|payingattention (payingattention) wrote,|
@ 2008-10-12 14:38:00
|Current music:||"At My Most Beautiful" -- R.E.M.|
#13: I sweep the streets I used to roam
I always knew after we broke up that you would remain a huge piece of my life for a long time, maybe even forever. I knew I would get over you eventually, because rationality said so. And I am over you, aren't I. And of course you're over me. But there is still so much more of me that remembers you, and I still dream about you coming back into my life sometimes. I sit here in New York and think about you in Boston. Right this very second, on October 12th, 2008, at exactly 2:40 in the afternoon, what are you doing? Are you sleeping? Are you working? Are you sad? Are you happy? Are you thinking about someone? I'd like to know that. I used to know everything you were doing when we were dating...and when we were friends, I still knew mostly everything.
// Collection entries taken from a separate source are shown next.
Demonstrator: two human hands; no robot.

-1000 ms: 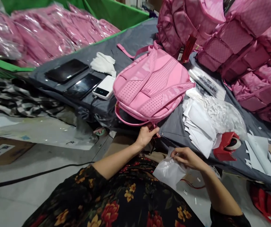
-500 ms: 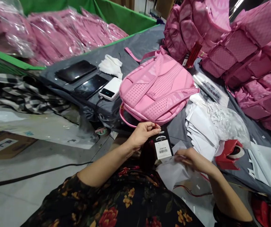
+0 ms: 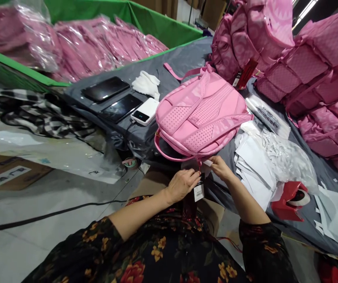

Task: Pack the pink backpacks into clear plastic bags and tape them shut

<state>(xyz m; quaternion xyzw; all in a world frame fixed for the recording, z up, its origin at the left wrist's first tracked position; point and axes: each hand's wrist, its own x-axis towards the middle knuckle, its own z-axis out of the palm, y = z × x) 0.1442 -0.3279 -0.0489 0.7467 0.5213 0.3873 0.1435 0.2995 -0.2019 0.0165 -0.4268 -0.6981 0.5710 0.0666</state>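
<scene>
A pink backpack [image 3: 201, 114] lies on the grey-covered table with its padded back panel and shoulder straps facing up. At its near edge, my left hand [image 3: 183, 184] is closed in a pinch on the red cord of a hang tag [image 3: 198, 192]. The tag dangles below the fingers, its white barcode label showing. Just right of it, my right hand [image 3: 221, 168] grips a white sheet of paper [image 3: 207, 162] between thumb and fingers, close to the cord. How much of the sheet lies behind the tag is hidden.
Left of the backpack lie two dark phones [image 3: 105, 89], a white power bank [image 3: 145, 111] and white gloves [image 3: 146, 83]. White paper sheets [image 3: 253, 161] and a red tape dispenser [image 3: 287, 202] sit at right. Pink bags [image 3: 313, 59] are stacked behind; a green bin [image 3: 169, 29] stands far left.
My right hand has moved up and left to the backpack's edge with the paper. My left hand has shifted slightly down, and the tag is turned and partly covered.
</scene>
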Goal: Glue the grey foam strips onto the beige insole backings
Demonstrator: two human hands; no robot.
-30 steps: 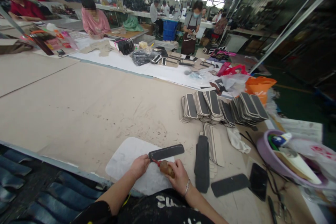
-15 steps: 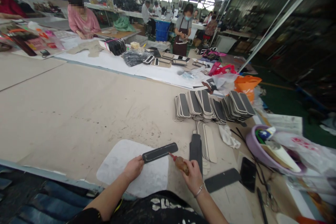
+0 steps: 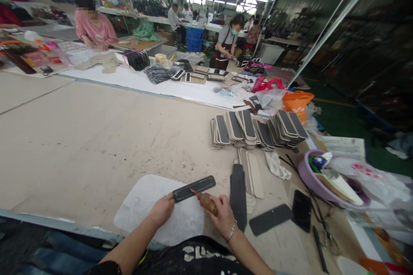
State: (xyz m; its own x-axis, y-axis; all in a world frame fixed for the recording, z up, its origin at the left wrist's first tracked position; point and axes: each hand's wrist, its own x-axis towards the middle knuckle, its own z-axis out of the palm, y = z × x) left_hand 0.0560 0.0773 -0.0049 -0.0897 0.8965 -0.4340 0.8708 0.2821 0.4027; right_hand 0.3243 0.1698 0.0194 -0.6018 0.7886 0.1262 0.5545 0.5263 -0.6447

I never liked feeling disconnected from you. It's been two years (this month, actually) that we haven't said a word to each other. I feel insane because from time to time I still do stupid things to try and pave over all the awkwardness that exists between us, an awkwardness that crosses state lines. I refuse to believe you truly want nothing to do with me. You stopped speaking to me for a reason--is it safe to say that reason doesn't exist anymore? You can't possibly still be in love with me. I just don't understand it. I never really did.
Soooo I friended you on facebook. This is potentially foolish (probably totally foolish) and it only serves to give you something to tell your friends. "Oh, my CRAZY EX tried to friend me! When will she get the fucking point?" So I figure, I mean, if you ignore it or reject it I'll accept that cuz I don't have any other option. I think I'm just trying to tell you that I forgive you and I hope you've forgiven me.
This is a letter I will never send to you, because it's nothing so pressing that you really need to know. You probably know already. You probably don't care. That's all right with me. We both have different lives to lead.